*YOUR ASSIGNMENT:* Exactly as written, copy the lines that run from the start of the data below to the line containing "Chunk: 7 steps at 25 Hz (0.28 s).", both ends included.

*INFORMATION SHOWN:*
★ ★ ★ ★ ★ ★ ★
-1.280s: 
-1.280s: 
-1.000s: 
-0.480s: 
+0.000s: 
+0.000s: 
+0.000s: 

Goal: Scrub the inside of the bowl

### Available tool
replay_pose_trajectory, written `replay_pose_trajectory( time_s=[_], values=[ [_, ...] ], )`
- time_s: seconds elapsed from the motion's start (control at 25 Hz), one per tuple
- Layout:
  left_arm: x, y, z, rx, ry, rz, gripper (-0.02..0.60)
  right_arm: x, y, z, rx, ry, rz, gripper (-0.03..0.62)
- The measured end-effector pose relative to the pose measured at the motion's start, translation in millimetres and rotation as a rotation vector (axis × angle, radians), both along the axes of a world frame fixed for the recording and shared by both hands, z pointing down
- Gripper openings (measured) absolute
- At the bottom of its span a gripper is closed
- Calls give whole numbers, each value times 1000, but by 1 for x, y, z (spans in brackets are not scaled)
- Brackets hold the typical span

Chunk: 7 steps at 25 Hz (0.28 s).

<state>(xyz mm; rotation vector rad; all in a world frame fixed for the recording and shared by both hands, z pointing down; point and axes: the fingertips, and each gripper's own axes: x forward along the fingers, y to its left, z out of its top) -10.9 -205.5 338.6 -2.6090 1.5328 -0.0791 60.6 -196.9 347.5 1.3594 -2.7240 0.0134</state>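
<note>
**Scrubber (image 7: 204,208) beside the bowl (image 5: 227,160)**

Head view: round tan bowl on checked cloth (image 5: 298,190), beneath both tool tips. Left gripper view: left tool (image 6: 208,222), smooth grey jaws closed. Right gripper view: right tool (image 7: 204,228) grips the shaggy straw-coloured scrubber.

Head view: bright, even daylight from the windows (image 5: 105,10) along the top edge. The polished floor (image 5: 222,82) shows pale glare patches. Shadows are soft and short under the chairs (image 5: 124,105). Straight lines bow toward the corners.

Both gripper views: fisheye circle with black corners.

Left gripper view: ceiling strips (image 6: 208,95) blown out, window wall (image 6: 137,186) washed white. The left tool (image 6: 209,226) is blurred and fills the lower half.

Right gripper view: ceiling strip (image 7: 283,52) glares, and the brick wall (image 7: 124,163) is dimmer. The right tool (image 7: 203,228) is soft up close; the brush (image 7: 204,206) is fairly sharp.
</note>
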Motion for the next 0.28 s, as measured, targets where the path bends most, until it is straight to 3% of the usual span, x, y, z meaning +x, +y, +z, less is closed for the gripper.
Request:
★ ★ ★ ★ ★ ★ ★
*WORKED SOLUTION:*
-1.280s: 
-1.280s: 
-1.000s: 
-0.480s: 
+0.000s: 
+0.000s: 
+0.000s: 

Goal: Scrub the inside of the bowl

### Available tool
replay_pose_trajectory, written `replay_pose_trajectory( time_s=[_], values=[ [_, ...] ], )`
- time_s: seconds elapsed from the motion's start (control at 25 Hz), one per tuple
- Layout:
  left_arm: x, y, z, rx, ry, rz, gripper (-0.02..0.60)
  right_arm: x, y, z, rx, ry, rz, gripper (-0.03..0.62)
- The measured end-effector pose relative to the pose measured at the motion's start, translation in millimetres and rotation as a rotation vector (axis × angle, radians), both along the axes of a world frame fixed for the recording and shared by both hands, z pointing down
- Gripper openings (measured) absolute
- At the bottom of its span a gripper is closed
- Calls give whole numbers, each value times 1000, but by 1 for x, y, z (spans in brackets are not scaled)
- Brackets hold the typical span

Chunk: 7 steps at 25 Hz (0.28 s).

Nothing more is needed for this answer.